2 Cependant, il ne faut pas se laisser éblouir par toutes ces nouveautés. Certes, il se passe bien quelque chose dans les organisations qui a affaire avec l’influence des réseaux sociaux. Les innovations que nous venons de décrire touchent indéniablement l’organisation du travail ou la gestion de la production. Mais il faut interroger ce phénomène avec des concepts sociologiques pour en mesurer les impacts réels avant de conclure que nous entrons dans « l’ère du numérique » où tout ne serait que souplesse, et en passant, soit oublier un peu vite les grandes catégories qui définissent encore les inégalités qui prévalent dans nos sociétés, soit ignorer que certaines de ces mises en relations pouvaient préexister.

3 Une des manières d’interroger ce phénomène numérique est de se concentrer sur ses qualités structurales et de redescendre au niveau relationnel. La relation représente le concept sociologique fondamental de la problématique des réseaux sociaux, elle en est l’unité statistique de base. Cette descente au niveau relationnel éclaire d’un nouveau regard les organisations en ouvrant la boîte noire des relations qui s’y tissent. Puis elle nous permet de remonter en généralité pour expliquer les processus sociaux qui ont cours au niveau mésosocial.

À l’origine, la sociologie des organisations

4 La révolution industrielle du XIXe siècle a offert à la sociologie ses interrogations originelles. Celles-ci étaient relatives à la montée de l’individualisme dans les sociétés modernes et concluaient qu’il n’y avait pas disparition mais transformation du lien social. La naissance de la question du lien social prend donc corps à ce moment précis de l’histoire [1] [2]. Avec le déroulement du XXe siècle, cette question a été un temps oubliée, et il faut attendre la fin de la Seconde Guerre mondiale pour revoir poindre en France des problématiques sociologiques de cet ordre.

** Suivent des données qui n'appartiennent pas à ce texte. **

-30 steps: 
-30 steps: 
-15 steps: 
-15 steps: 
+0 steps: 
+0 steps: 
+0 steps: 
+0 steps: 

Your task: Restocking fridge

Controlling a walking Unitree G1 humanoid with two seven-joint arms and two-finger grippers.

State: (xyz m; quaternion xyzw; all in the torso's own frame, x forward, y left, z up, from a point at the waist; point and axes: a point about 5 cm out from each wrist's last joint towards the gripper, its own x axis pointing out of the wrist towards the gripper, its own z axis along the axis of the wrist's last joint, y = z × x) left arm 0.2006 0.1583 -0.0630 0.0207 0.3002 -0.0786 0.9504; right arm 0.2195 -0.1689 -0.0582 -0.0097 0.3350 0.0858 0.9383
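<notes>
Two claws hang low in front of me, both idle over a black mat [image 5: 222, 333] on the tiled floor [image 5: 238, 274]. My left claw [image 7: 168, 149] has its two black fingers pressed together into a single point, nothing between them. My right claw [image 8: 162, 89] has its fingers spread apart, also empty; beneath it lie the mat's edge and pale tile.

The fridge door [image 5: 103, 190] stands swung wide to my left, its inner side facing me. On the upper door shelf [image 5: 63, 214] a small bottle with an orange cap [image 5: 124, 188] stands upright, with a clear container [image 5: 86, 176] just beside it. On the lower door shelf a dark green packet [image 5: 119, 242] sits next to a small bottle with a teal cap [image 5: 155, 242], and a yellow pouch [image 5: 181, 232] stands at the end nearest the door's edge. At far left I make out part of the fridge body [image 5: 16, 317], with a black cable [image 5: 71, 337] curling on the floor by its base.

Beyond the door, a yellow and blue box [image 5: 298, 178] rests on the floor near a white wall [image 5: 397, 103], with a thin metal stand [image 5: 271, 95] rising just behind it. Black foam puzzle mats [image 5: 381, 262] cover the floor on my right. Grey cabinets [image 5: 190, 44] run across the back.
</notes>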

L’une d’entre elles est issue de la volonté de rationaliser la production et du mouvement tayloriste qui l’accompagne dans les entreprises. Ces phénomènes ont en effet été les terreaux du développement de la sociologie des organisations. À partir de ce moment, la question du lien social se conjugue avec celle de la cohésion dans les organisations. Que nous disent ces travaux fondateurs et comment pouvons-nous les articuler avec les changements actuels liés aux innovations numériques ?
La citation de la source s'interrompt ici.